This is an experiment in Python using approaches from the ICML '15 paper “An embarrassingly simple approach to zero-shot learning” by Bernardino Romera-Paredes, Philip H. S. Torr.
http://jmlr.org/proceedings/papers/v37/romera-paredes15.pdf
With matrix factorization you can decompose a n*m
matrix into a n*a
matrix and a a*m
matrix, where a
is the number of latent features.
An embarrassingly simple approach to zero-shot learning uses this to do zero-shot learning.

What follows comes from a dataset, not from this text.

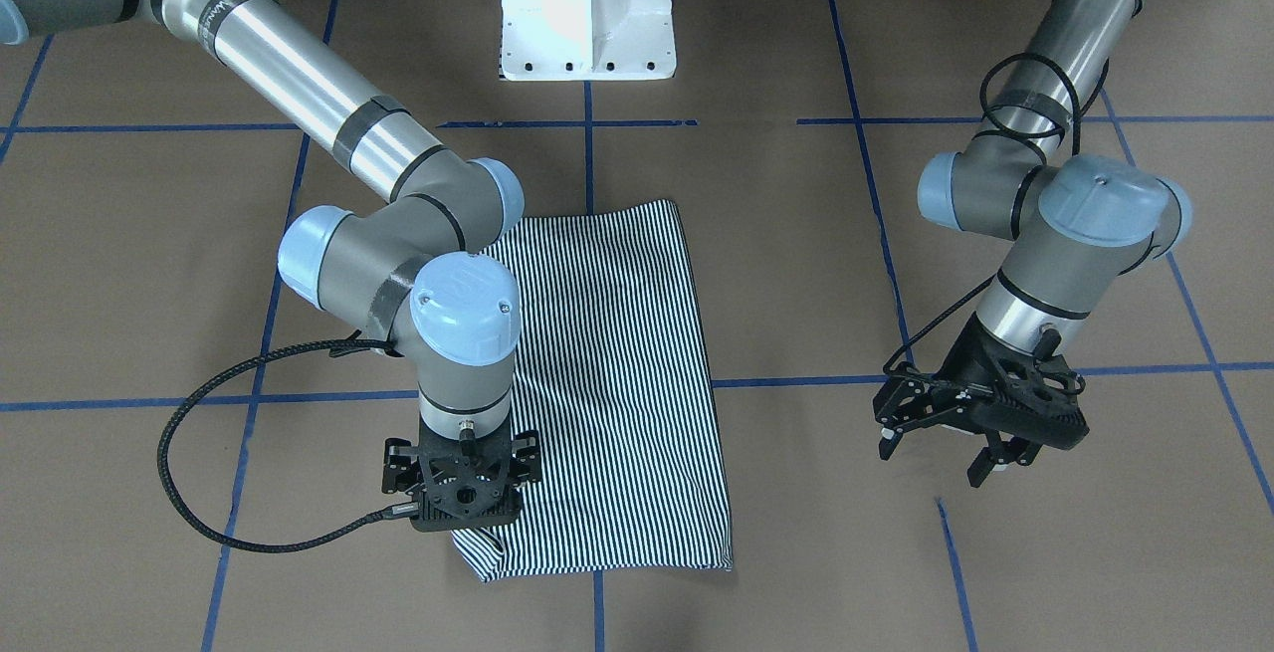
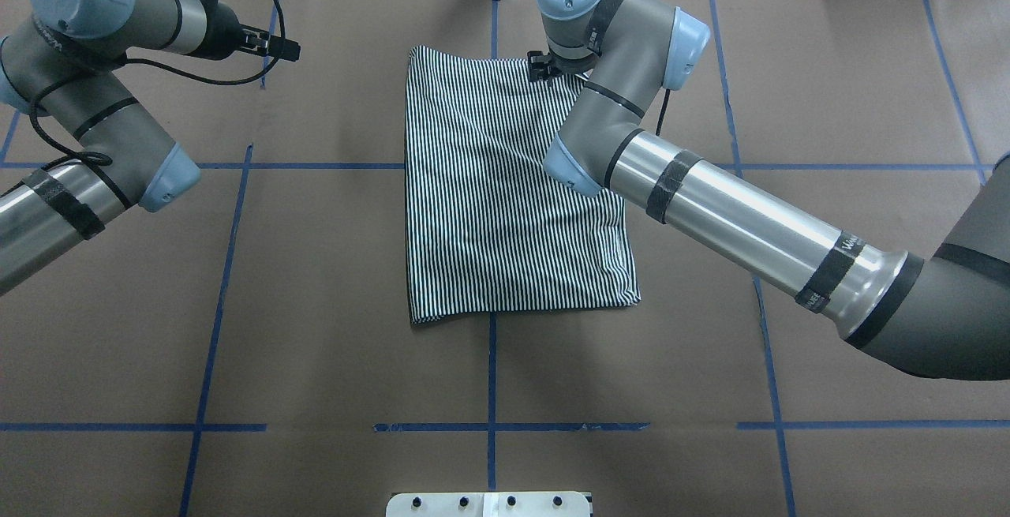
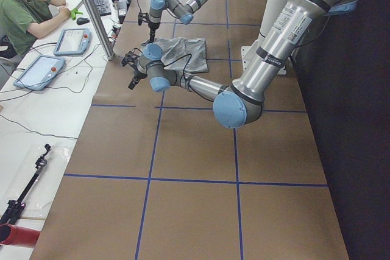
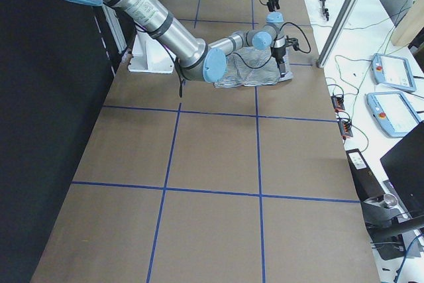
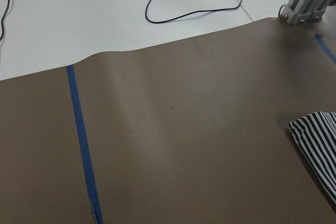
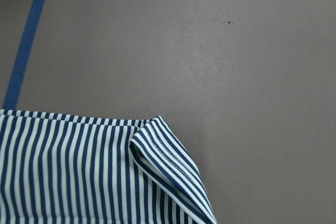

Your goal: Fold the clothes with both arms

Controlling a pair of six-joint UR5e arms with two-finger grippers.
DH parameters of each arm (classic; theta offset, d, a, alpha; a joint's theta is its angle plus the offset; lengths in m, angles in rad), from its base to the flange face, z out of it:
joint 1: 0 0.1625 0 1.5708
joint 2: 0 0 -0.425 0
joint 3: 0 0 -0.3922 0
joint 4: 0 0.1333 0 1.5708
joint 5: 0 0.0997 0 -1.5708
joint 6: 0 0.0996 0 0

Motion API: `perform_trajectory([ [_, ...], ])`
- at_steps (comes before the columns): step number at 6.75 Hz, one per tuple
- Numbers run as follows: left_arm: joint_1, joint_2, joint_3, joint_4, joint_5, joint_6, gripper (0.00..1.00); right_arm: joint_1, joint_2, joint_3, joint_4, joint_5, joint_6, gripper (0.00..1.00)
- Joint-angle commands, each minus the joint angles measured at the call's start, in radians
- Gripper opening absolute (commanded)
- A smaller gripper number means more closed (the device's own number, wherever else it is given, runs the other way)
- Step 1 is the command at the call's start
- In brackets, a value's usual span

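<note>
1. Shirt lies mid-table, folded to a striped rectangle, flat but for one curled corner.
2. We see the right gripper pointing straight down over that corner on the operators' side. Its fingers are hidden under the body, so we cannot tell whether they are parted or pinching cloth.
3. The left gripper hangs with fingers spread and nothing held, well apart from the shirt.
4. Risk one: a pinch at that curl may catch only the top layer, and the fold would peel open on the lift.
5. Risk two: with one arm working alone, a pull could drag the whole rectangle askew (the far side has nothing pinning it).
6. Risk three: the right forearm crosses above the cloth, so a low sweep could rumple it.
7. For room, bare table opens on both sides, though the corner end sits near the table's edge.
</note>
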State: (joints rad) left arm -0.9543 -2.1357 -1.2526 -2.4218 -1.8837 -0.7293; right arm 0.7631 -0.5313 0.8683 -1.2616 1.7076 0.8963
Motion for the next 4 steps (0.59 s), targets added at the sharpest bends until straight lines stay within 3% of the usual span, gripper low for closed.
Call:
perform_trajectory([
  [1, 0.0, 0.0, -0.002, 0.001, 0.0, -0.002, 1.0, -0.002, 0.01, -0.078, 0.077, -0.019, -0.003, 1.0],
  [4, 0.0, 0.0, -0.004, 0.001, 0.0, -0.002, 1.0, 0.004, 0.008, -0.106, 0.073, -0.06, -0.049, 1.0],
])
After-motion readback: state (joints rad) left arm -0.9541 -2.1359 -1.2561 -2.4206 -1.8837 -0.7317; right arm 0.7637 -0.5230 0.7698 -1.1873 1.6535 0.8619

During the training stage an n*m
weight/coefficient matrix is trained, where n
is the number of features and m
is the number of classes. Such that np.argmax( np.dot( x.T, weight_matrix ) )
= predicted class.
They also train an a*m
Signature matrix in an unsupervised manner. a
is a number of (binary or soft) class attributes which can be found in the dataset, from external data, or in an unsupervised manner.
For instance, when the classes are: bear
and horse
and the attributes are [brown, can_ride, domesticated]

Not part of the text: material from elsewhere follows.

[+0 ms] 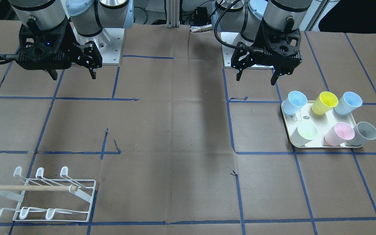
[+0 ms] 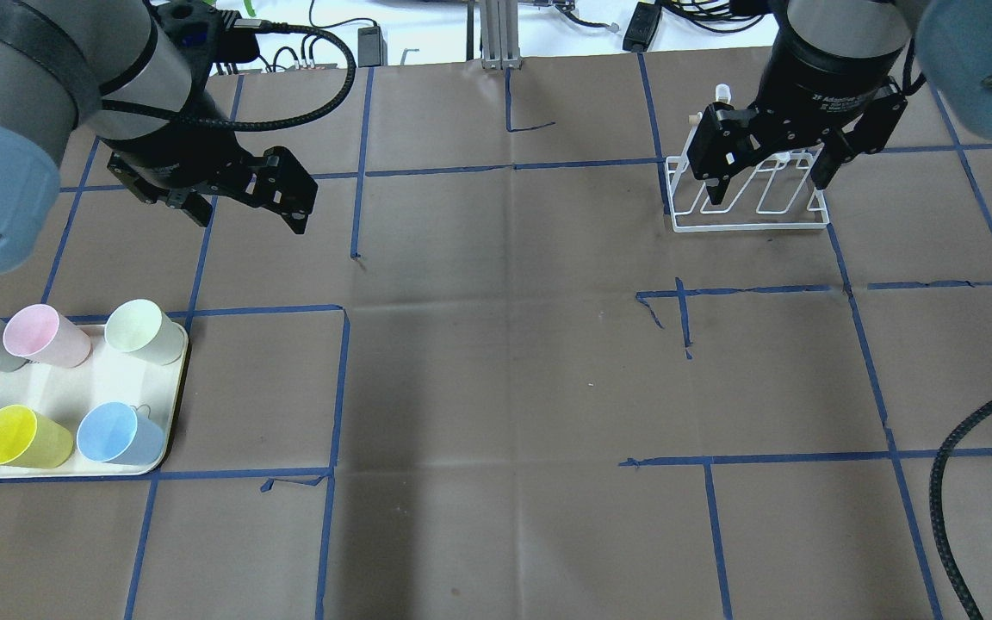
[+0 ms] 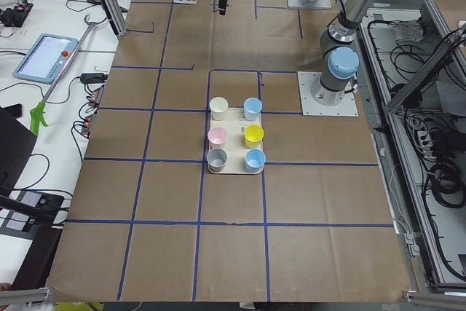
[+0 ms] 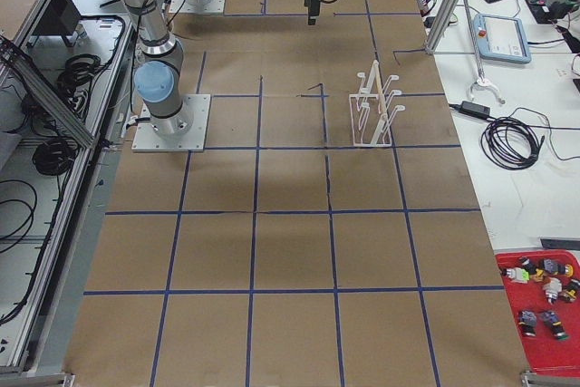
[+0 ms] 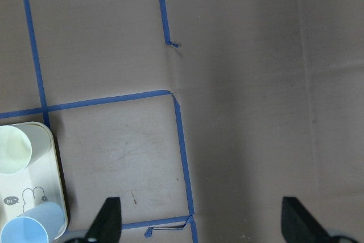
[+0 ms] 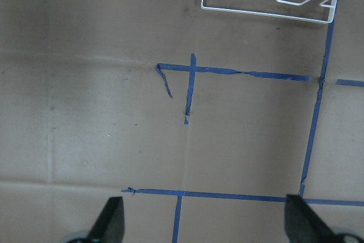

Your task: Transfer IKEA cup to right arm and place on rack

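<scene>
Six tapered plastic cups [image 1: 324, 102] (two pale blue, yellow, pale green, pink, grey) stand upright in the cream rectangular tray [image 1: 320, 121], printed "hi". The right black two-finger gripper [image 1: 73, 76], lettered "2F Adaptive", and the left gripper [image 1: 256, 80] hang with jaws wide apart, holding nothing. The white wire rack with wooden dowel handle [image 1: 44, 195] stands well apart from the tray.

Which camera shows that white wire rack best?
Front-facing view: the white wire rack with wooden handle shows whole. Overhead, the right arm's fingers partly hide it; side views show it small; right wrist, only an edge.
</scene>
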Tool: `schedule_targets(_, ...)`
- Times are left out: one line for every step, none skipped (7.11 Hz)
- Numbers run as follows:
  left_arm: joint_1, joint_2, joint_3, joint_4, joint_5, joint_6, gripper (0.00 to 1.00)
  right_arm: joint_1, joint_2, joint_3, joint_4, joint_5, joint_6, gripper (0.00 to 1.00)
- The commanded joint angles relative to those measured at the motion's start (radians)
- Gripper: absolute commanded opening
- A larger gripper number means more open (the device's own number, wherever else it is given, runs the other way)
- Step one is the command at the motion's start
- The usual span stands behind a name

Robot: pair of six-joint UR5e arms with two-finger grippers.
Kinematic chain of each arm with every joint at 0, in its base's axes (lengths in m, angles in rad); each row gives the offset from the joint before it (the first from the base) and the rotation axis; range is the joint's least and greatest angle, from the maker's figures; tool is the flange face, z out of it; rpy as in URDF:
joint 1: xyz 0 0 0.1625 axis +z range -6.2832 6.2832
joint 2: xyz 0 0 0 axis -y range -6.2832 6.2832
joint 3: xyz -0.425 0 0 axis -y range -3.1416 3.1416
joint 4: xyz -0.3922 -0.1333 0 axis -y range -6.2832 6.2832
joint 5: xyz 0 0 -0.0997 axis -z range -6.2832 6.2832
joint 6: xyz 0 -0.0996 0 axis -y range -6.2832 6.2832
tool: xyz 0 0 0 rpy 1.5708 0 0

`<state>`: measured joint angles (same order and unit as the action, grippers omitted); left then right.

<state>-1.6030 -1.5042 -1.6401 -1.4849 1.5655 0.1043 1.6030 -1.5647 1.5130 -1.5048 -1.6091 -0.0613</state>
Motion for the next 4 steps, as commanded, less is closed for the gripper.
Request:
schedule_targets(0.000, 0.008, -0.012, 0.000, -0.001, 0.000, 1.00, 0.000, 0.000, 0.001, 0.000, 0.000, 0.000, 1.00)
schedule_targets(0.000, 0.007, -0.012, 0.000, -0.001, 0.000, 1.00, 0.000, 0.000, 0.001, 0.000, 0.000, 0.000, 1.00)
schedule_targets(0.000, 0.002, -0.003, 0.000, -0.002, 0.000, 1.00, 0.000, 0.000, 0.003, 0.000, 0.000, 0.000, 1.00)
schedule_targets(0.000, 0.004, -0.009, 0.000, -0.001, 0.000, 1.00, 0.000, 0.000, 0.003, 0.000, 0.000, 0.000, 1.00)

the Signature matrix may look like:
bear horse
[ 1, 1 ] brown
[ 0, 1 ] can_ride
[ 0, 1 ] domesticated
Using the Signature matrix and the Weight matrix we calculate an n*a
matrix V
, such that np.dot(V, S) = ~W
.
When we want to predict new classes we create a new signature matrix S'
.
moose donkey tiger
[ 1, 1, 0 ] brown
[ 0, 1, 0 ] can_ride
[ 0, 1, 0 ] domesticated
We use np.dot( V, S')
to obtain ~W'
. For new test samples we do np.argmax( np.dot( x.T, ~W' )
to get our class prediction.
We create the Weight matrix using logistic regression.

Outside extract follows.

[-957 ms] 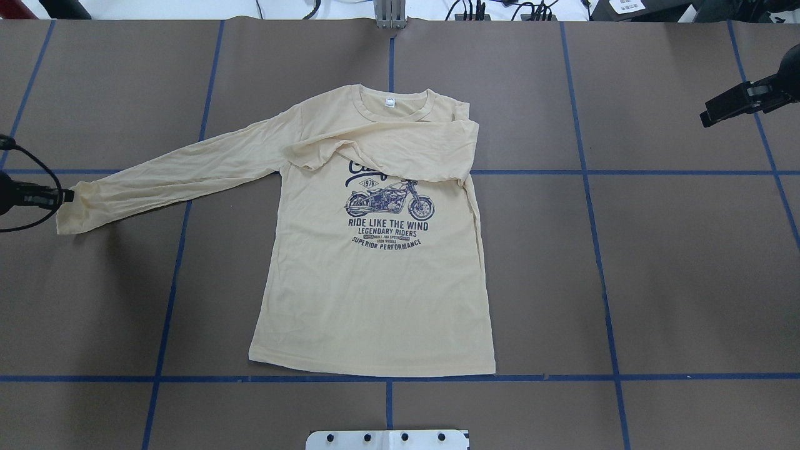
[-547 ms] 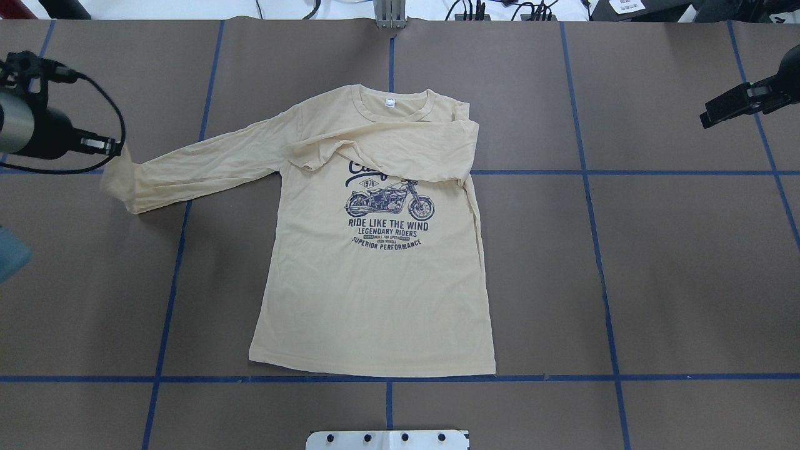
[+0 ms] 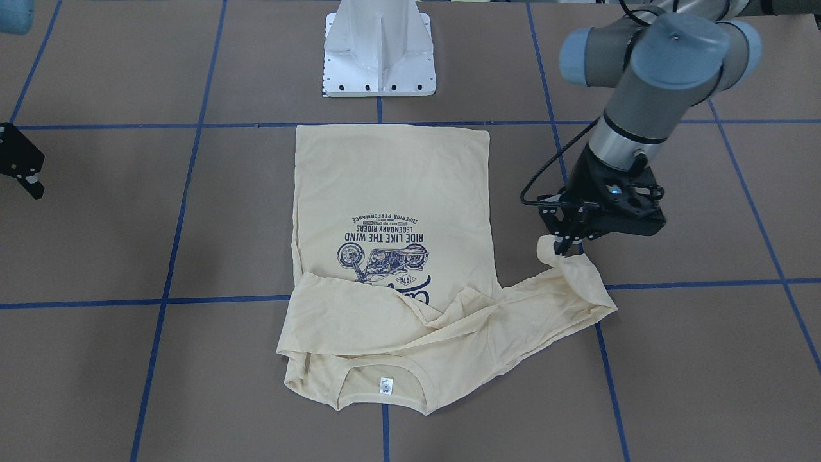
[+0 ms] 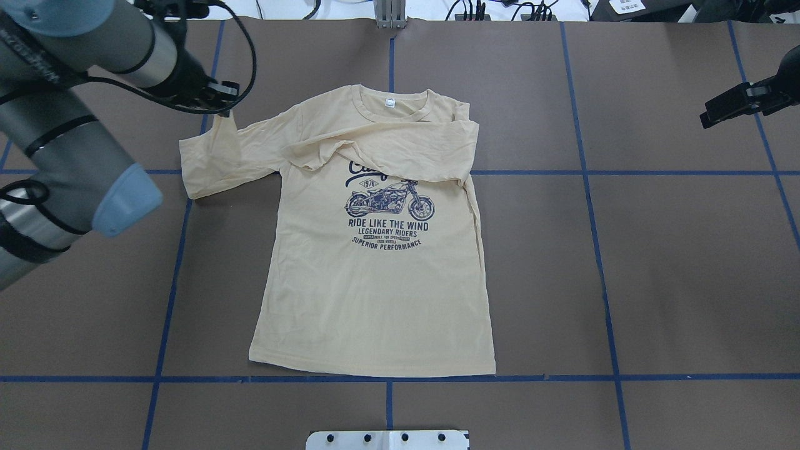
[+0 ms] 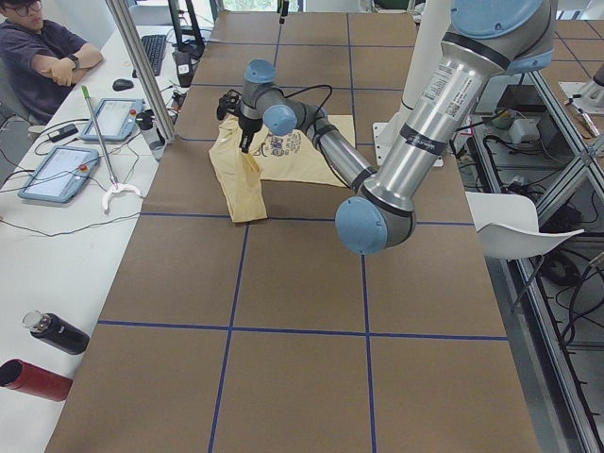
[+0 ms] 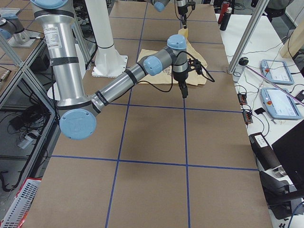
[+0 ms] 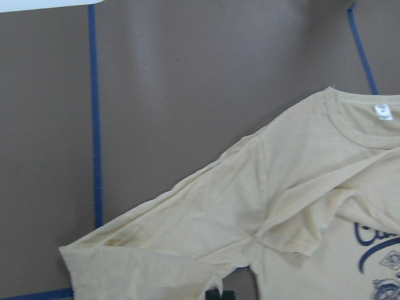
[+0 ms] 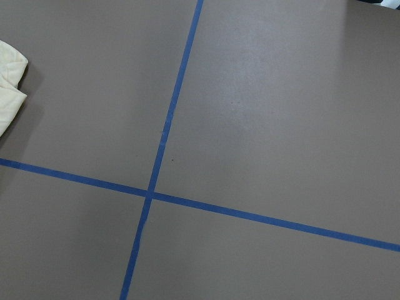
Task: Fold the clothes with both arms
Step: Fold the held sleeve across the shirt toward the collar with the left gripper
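T-shirt (image 4: 375, 300), cream-yellow, lies flat and face up in the middle of the desk (image 4: 687, 281), collar away from the robot and hem toward it; navy motorcycle print (image 4: 389, 209) shows on the chest, its top line partly covered; small white neck label (image 4: 390, 103) sits inside the collar; folded sleeve (image 4: 406, 147), the one on the robot's right, lies across the chest over the top of the print; other sleeve (image 4: 215, 156), on the robot's left, is bent back on itself, its lower fold resting on the desk and its cuff raised off it; left claw (image 4: 224, 112) is pinched narrow on that cuff, holding it up near the shoulder; left arm (image 4: 69, 150) reaches in over the desk's left side; right claw (image 4: 705, 120) hangs well apart from the cloth over bare desk on the right, touching nothing, and I cannot tell how wide it stands; blue tape lines (image 4: 625, 172) cross the brown desk in a grid; white pedestal base (image 3: 378, 58) stands just past the hem.
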You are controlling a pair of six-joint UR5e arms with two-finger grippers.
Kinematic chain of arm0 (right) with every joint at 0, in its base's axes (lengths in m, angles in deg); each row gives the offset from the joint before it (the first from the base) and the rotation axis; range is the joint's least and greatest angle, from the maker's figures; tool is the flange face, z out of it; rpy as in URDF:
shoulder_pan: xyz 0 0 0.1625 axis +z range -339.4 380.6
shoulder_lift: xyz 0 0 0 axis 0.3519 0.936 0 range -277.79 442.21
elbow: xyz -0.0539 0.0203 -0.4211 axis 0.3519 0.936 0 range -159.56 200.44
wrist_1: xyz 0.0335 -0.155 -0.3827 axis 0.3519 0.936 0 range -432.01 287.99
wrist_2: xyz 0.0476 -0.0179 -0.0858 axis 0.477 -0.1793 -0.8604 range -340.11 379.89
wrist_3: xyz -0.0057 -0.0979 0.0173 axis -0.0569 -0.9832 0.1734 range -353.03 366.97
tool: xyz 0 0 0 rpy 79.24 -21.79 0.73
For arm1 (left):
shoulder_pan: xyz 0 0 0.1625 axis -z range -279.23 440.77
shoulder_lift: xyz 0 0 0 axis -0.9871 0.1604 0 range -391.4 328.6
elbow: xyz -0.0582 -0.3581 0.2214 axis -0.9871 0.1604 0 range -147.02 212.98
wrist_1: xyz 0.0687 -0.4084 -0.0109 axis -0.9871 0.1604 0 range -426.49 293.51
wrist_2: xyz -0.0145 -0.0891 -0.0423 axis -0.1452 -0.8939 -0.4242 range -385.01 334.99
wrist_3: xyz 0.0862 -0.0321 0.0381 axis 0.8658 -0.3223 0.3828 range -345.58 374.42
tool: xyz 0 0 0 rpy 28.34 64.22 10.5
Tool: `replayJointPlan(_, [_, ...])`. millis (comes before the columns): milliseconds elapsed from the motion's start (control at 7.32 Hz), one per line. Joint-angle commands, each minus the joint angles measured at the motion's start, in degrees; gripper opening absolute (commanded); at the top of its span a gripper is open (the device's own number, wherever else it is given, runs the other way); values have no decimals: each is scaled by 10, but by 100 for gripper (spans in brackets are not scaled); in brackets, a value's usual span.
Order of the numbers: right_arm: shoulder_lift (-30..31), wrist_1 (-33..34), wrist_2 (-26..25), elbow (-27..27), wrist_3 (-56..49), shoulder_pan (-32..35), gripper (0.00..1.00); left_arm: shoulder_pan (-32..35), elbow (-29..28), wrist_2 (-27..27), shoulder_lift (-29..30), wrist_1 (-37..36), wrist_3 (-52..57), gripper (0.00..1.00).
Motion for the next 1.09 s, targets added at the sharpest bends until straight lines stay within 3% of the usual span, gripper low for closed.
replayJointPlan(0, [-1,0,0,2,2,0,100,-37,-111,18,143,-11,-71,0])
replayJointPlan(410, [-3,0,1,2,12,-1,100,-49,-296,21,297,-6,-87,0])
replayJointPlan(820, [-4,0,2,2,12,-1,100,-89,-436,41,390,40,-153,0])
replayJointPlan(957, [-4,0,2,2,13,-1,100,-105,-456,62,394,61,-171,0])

We create attributes with unsupervised learning.
We take the first 2 components of:
to create 4 class attributes. For every train sample belonging to a class we average the 4-dimensional PCA_LLE filter to get our Signature matrix. For instance, with 2 classes digit1
and digit3
:
digit1 digit3
[ 0.05, 0.06 ] PCA1
[ 0.11, 0.96 ] PCA2
[ 0.45, 0.11 ] LLE1
[ 0.95, 0.13 ] LLE2
When we want to predict new classes we take at least 1 sample and use the fitted PCA and LLE models to get a 4-dimensional vector. Taking the average of more samples per class improves performance.
digit7 digit9
[ 0.04, 0.19 ] PCA1
[ 0.12, 0.76 ] PCA2
[ 0.49, 0.14 ] LLE1
[ 0.85, 0.11 ] LLE2
We use a 10 class digit dataset with 64 features. We will use digits 0,1,2,7,8,9 for the seen classes. For the unseen digits we use 3,4,5,6.
After fitting logistic regression (0.911
accuracy) on the 6 seen classes our Weight coefficient matrix is 64*6
. Our Signature matrix is 4*6
. We calculate a 64*4
matrix V.
To create predictions for the unseen classes we take 1 sample per new class and transform them with PCA and LLE to get our Signature matrix S'
.
We use V
and S'
to calculate ~W'
with size 64*4
. Now for all test samples we calculate np.argmax( np.dot( x.T, ~W' )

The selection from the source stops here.